* [WORK TO BE COMPLETED]: Check each line of the listing for the string "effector", then state how many lines have it. Only the number is wanted.

* [DATA BELOW]:

-- Opening Marker --

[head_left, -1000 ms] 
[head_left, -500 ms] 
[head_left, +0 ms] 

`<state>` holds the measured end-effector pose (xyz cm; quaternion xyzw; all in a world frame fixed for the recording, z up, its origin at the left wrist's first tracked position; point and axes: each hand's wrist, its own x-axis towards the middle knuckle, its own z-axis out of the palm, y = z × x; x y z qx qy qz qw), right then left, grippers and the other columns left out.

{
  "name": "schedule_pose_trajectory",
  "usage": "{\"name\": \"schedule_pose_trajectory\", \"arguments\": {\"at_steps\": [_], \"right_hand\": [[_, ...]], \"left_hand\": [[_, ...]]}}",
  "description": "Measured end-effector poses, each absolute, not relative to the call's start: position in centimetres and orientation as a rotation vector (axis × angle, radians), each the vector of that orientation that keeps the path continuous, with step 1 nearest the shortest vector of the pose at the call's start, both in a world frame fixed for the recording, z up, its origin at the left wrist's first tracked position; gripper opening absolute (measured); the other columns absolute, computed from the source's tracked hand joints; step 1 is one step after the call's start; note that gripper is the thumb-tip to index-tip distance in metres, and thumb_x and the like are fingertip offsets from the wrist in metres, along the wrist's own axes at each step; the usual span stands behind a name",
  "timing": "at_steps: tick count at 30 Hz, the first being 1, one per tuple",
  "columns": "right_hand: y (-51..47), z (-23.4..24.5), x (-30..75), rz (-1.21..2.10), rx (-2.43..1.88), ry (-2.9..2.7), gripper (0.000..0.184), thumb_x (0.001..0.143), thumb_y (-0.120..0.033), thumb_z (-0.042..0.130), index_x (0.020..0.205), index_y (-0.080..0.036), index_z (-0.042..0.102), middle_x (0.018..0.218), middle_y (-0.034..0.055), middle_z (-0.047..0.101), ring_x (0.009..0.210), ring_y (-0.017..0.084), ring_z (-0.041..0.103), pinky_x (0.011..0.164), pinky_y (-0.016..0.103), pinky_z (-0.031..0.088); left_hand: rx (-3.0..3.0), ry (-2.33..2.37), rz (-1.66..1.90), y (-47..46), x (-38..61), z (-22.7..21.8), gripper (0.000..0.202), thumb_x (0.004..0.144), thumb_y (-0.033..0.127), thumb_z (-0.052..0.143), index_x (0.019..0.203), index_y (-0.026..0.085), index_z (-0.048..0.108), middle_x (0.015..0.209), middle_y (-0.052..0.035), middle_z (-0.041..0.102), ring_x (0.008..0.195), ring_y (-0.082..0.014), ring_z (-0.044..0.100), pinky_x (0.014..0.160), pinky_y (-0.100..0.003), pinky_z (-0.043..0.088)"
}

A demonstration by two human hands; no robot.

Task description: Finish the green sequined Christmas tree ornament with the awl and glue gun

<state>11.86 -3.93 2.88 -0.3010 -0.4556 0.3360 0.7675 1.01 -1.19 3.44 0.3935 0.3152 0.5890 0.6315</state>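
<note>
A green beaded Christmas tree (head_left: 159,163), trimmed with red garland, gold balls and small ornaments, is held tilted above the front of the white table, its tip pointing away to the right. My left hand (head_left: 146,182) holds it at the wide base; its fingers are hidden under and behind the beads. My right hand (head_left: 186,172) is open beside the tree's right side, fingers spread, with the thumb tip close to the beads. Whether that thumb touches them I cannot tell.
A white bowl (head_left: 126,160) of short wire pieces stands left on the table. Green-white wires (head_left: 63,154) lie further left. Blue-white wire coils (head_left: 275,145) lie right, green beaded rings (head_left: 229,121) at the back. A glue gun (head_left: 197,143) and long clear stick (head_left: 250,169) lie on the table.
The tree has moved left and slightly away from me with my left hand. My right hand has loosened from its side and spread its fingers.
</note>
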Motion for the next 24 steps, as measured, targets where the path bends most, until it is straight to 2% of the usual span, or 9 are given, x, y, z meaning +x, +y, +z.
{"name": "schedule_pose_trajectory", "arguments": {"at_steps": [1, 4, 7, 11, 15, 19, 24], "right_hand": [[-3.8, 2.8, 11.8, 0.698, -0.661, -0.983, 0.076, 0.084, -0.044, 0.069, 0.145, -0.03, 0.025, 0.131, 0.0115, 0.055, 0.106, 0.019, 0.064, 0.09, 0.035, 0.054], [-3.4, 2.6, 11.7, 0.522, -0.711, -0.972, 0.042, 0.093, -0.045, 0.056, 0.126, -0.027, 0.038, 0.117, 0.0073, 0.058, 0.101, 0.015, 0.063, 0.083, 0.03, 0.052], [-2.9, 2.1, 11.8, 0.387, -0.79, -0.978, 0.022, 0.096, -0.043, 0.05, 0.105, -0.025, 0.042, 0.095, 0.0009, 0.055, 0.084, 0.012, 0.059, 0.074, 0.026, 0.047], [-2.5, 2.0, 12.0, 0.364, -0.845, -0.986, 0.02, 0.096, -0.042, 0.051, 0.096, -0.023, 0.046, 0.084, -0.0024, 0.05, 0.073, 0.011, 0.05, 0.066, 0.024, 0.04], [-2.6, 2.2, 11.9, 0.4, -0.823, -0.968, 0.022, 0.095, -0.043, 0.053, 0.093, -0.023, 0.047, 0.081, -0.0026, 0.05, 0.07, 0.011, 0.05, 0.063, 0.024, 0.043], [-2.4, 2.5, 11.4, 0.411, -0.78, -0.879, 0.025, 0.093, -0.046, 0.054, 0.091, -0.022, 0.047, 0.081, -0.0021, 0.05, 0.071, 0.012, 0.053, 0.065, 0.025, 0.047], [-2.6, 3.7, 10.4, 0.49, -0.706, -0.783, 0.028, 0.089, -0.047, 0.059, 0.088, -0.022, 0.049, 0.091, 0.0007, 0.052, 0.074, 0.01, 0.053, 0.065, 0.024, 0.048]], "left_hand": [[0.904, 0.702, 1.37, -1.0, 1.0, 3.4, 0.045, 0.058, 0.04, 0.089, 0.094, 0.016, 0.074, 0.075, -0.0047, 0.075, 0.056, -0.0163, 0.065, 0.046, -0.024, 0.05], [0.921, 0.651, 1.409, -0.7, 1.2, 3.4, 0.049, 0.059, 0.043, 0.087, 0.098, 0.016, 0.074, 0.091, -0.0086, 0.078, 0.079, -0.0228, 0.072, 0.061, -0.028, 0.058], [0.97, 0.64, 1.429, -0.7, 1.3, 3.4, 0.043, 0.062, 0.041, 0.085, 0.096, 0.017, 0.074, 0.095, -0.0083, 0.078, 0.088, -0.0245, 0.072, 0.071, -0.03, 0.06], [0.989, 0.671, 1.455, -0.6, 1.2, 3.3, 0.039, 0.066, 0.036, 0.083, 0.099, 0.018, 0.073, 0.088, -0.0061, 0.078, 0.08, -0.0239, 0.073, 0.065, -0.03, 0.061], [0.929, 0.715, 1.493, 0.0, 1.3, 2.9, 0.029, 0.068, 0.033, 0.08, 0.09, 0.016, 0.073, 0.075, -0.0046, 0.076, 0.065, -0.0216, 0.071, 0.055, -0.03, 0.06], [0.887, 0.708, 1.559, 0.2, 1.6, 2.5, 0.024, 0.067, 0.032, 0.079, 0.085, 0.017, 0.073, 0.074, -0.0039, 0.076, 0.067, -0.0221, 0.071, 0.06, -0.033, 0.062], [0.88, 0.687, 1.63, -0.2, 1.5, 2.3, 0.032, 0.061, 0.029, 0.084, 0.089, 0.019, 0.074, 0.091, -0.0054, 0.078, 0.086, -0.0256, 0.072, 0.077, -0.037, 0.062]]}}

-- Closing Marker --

* [EXERCISE RESULT]: 2